- **Exercise requirements**:
Exactly retype the lines of the material from its first line to the line with "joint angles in", including both.

- **Data extract**:
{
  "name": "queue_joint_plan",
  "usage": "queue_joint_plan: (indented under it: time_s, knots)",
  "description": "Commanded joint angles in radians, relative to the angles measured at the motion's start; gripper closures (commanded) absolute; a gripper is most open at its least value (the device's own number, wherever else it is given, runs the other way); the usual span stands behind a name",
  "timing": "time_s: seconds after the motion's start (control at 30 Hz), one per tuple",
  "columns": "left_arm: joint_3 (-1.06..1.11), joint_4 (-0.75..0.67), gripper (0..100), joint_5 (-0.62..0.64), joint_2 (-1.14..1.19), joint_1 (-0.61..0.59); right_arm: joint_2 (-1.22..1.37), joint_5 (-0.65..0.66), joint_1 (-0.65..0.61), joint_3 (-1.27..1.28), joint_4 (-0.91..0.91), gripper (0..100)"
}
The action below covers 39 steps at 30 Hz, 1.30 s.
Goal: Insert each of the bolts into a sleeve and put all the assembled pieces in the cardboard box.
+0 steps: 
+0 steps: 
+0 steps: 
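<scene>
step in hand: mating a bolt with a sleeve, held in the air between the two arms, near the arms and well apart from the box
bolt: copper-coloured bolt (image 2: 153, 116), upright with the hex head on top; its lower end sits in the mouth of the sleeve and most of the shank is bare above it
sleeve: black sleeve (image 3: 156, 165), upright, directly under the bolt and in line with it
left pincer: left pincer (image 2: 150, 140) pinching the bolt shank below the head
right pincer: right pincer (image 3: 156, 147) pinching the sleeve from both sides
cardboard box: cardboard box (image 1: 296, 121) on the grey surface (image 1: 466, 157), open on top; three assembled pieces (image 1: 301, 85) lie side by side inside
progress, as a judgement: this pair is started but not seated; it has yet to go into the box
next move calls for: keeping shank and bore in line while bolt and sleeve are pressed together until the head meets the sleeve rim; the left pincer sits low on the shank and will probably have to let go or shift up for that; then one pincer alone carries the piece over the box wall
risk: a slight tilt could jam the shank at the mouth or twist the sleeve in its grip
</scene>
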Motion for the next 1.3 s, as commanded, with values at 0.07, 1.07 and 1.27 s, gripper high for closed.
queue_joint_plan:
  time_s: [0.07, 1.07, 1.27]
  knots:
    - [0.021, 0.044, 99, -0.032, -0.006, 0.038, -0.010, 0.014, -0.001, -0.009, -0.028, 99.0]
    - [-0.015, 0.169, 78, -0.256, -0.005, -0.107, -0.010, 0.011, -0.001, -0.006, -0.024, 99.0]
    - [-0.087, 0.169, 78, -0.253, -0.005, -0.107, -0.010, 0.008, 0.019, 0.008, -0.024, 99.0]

- **Response box**:
{
  "name": "queue_joint_plan",
  "usage": "queue_joint_plan: (indented under it: time_s, knots)",
  "description": "Commanded joint angles in radians, relative to the angles measured at the motion's start; gripper closures (commanded) absolute; a gripper is most open at its least value (the device's own number, wherever else it is given, runs the other way); the usual span stands behind a name",

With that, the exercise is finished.